WHAT TO DO:
Among the lines below, some may contain the string "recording". Say how many do, and give nothing besides the number.
::::
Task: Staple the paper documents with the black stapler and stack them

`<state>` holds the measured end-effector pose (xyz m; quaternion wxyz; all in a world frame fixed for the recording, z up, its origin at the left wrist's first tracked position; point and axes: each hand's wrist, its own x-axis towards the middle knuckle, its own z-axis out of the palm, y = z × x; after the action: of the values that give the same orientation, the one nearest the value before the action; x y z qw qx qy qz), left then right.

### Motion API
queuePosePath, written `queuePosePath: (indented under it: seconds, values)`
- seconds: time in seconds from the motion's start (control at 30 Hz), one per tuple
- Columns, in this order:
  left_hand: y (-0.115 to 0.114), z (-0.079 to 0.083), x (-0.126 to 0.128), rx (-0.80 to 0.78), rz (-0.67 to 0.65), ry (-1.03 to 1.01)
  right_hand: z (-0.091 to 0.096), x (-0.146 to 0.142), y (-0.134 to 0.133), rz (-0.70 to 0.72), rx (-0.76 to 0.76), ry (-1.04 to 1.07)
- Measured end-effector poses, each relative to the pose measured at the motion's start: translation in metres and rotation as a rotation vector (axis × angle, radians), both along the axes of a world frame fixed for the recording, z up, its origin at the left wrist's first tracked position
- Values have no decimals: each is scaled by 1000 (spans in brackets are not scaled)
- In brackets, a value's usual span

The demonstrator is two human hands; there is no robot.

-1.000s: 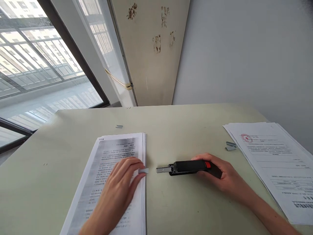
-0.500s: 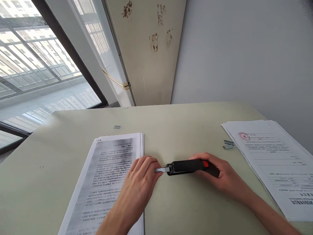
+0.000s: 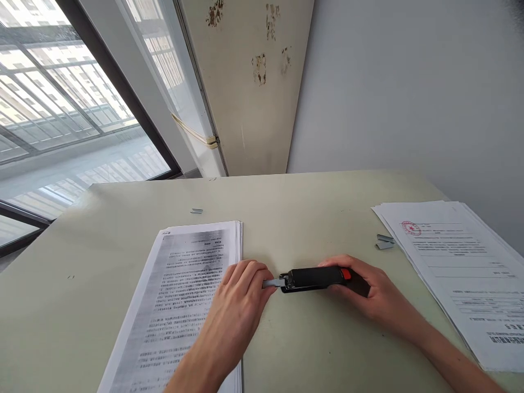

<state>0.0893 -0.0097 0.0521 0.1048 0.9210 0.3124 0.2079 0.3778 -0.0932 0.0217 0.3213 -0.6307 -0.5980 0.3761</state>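
Observation:
My right hand (image 3: 362,284) is wrapped round the rear part of a black stapler (image 3: 313,278) with a red piece near its back end. The stapler is held level, its front end pointing left. Between the thumb and fingers of my left hand (image 3: 244,295) is a narrow grey strip of staples (image 3: 273,283). Its right end meets the front of the stapler; how far it reaches inside is hidden. Under my left hand and forearm lies a stack of printed sheets (image 3: 192,262).
Another paper stack (image 3: 454,262), its top sheet marked with a red round stamp, lies at the right. Short staple strips (image 3: 385,242) rest beside it, and more staple strips (image 3: 196,210) lie behind the left stack. A window (image 3: 82,98) stands at the left beyond the table (image 3: 295,213).
My left hand has edged slightly right toward the stapler, and a little less of the strip shows between them. My right hand and the stapler have hardly moved.

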Motion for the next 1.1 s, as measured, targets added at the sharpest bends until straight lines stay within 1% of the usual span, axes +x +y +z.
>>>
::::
RESULT OF THE EXERCISE:
2